• THE PROBLEM: Print, exactly as they appear in the listing below, the lines from the line with "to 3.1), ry" to the line with "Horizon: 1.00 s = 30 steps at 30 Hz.", with both end lines kept.

• DATASET:
========

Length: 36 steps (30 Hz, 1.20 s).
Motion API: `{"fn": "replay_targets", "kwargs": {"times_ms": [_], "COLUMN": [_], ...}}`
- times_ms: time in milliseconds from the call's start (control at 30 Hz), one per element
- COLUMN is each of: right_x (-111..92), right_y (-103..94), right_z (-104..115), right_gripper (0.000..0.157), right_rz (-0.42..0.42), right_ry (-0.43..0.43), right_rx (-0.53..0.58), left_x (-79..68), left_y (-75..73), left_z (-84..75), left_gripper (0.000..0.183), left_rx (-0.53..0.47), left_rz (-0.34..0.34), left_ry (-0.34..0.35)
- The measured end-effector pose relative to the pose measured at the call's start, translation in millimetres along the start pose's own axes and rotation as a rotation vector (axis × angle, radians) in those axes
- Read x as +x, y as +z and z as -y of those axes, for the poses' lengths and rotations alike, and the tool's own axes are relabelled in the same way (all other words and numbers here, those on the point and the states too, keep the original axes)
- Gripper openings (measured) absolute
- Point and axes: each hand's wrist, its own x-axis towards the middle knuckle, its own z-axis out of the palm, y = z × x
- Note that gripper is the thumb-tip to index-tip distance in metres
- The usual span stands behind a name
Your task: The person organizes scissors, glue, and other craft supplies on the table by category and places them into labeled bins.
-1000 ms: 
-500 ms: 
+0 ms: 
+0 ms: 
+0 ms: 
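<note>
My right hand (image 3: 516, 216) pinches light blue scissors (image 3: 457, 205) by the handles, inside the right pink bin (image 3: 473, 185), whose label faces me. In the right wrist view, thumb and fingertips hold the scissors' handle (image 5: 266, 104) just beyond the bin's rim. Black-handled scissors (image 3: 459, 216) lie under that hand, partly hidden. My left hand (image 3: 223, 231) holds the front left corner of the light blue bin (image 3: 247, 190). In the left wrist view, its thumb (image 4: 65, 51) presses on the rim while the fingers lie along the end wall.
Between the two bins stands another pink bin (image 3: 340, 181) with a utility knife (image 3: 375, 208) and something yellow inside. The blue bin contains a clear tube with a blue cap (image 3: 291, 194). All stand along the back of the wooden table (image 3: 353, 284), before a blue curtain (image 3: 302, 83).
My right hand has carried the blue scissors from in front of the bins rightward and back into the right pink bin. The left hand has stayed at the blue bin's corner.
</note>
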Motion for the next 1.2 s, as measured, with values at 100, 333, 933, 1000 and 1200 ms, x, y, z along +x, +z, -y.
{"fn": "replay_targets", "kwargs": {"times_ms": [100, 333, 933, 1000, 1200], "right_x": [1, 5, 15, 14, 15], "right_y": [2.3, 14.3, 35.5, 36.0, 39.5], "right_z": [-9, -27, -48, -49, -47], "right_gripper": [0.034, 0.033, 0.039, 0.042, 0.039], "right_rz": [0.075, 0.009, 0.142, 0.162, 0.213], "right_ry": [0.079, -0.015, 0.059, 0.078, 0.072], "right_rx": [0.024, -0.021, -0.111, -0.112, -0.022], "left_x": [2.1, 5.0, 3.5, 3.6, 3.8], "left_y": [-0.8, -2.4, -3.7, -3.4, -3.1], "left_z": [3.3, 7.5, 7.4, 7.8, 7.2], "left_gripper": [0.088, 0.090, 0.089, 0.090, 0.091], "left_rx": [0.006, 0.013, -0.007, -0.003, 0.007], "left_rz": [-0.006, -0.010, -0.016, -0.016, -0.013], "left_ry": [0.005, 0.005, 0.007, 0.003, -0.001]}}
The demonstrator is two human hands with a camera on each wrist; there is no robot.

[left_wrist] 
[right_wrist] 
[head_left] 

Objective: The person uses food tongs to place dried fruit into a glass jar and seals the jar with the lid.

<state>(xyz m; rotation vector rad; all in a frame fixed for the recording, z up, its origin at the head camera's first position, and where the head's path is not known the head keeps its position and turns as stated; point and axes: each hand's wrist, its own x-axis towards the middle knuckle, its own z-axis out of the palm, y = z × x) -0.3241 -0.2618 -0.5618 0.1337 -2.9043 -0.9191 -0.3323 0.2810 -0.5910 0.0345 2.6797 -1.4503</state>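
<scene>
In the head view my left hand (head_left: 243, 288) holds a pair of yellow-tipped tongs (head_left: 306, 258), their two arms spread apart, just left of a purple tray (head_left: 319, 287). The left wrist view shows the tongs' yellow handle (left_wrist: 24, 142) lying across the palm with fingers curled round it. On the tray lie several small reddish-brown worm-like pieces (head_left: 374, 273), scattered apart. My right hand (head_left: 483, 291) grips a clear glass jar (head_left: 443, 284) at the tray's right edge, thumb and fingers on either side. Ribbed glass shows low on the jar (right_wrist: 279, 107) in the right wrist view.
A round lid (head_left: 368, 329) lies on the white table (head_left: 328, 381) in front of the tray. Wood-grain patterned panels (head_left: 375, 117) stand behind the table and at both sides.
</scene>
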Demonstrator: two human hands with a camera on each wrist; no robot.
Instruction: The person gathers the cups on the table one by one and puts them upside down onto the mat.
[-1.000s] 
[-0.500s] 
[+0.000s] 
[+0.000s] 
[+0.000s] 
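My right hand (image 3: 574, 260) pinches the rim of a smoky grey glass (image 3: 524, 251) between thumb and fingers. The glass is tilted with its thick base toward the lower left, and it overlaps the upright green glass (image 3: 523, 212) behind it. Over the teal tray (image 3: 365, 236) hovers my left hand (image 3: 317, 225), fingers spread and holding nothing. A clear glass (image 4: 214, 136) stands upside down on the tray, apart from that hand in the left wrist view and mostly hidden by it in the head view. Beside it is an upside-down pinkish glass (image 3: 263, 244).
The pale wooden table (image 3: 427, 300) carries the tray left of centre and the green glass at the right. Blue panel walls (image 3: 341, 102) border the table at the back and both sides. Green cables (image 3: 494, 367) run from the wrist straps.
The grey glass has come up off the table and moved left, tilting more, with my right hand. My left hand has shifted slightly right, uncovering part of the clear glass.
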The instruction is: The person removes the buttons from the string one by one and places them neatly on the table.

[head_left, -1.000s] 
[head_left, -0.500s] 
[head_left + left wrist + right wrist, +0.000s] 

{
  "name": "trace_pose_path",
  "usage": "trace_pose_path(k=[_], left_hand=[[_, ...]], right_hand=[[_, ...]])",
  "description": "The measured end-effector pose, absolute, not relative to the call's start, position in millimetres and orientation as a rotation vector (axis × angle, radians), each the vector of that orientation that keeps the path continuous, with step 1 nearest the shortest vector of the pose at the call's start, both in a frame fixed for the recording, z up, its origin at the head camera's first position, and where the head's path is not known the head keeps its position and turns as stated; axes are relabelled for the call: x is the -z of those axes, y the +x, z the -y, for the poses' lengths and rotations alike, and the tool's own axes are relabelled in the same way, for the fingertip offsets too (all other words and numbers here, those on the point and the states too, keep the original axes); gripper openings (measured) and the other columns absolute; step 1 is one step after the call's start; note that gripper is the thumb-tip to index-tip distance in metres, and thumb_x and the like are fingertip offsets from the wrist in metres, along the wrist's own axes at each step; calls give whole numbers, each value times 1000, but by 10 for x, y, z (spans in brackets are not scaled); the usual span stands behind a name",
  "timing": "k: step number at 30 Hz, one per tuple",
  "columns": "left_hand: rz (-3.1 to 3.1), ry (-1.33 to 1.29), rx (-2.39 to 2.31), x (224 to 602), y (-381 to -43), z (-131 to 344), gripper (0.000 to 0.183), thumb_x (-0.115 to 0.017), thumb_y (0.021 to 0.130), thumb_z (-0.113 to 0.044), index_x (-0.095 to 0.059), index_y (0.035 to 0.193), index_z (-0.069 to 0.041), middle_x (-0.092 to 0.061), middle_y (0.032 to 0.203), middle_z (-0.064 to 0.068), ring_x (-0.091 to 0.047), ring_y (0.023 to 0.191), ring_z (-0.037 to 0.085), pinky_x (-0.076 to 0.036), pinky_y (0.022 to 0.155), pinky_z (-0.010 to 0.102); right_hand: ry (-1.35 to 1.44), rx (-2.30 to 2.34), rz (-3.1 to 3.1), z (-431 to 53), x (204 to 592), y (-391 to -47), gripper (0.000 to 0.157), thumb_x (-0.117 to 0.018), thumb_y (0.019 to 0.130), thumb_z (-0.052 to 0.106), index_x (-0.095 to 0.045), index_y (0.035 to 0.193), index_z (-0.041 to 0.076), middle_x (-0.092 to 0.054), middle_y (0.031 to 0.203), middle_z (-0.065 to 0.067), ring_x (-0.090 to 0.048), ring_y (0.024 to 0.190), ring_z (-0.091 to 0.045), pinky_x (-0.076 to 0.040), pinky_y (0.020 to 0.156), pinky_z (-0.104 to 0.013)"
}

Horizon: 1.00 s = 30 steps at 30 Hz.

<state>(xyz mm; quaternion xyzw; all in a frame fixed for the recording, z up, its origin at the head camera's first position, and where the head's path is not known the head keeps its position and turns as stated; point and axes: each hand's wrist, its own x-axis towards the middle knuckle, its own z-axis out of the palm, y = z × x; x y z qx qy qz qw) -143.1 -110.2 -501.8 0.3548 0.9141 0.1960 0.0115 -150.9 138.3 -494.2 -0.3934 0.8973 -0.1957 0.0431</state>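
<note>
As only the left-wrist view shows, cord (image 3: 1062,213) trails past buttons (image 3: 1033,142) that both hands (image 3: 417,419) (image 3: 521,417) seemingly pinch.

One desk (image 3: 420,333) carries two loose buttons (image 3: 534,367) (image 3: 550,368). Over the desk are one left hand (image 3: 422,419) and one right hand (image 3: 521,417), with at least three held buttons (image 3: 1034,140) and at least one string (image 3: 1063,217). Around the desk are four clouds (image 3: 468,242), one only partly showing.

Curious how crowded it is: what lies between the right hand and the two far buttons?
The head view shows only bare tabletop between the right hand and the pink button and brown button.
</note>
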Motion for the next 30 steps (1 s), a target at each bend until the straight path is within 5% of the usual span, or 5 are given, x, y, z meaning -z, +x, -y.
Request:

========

• EXERCISE ANSWER:
  "columns": "left_hand: rz (-3.1 to 3.1), ry (-1.33 to 1.29), rx (-2.39 to 2.31), x (224 to 602), y (-381 to -43), z (-131 to 344), gripper (0.000 to 0.183), thumb_x (-0.115 to 0.017), thumb_y (0.021 to 0.130), thumb_z (-0.113 to 0.044), index_x (-0.095 to 0.059), index_y (0.035 to 0.193), index_z (-0.069 to 0.041), middle_x (-0.092 to 0.061), middle_y (0.032 to 0.203), middle_z (-0.064 to 0.068), ring_x (-0.091 to 0.047), ring_y (0.023 to 0.191), ring_z (-0.037 to 0.085), pinky_x (-0.076 to 0.036), pinky_y (0.022 to 0.155), pinky_z (-0.010 to 0.102); right_hand: ry (-1.35 to 1.44), rx (-2.30 to 2.34), rz (-3.1 to 3.1), z (-431 to 53), x (204 to 592), y (-391 to -47), gripper (0.000 to 0.157), thumb_x (-0.117 to 0.018), thumb_y (0.019 to 0.130), thumb_z (-0.052 to 0.106), index_x (-0.095 to 0.045), index_y (0.035 to 0.193), index_z (-0.041 to 0.076), middle_x (-0.092 to 0.054), middle_y (0.031 to 0.203), middle_z (-0.065 to 0.067), ring_x (-0.090 to 0.048), ring_y (0.024 to 0.190), ring_z (-0.091 to 0.045), pinky_x (-0.076 to 0.040), pinky_y (0.020 to 0.156), pinky_z (-0.104 to 0.013)"
}

Horizon: 1.00 s = 30 steps at 30 Hz.

No additional output is expected.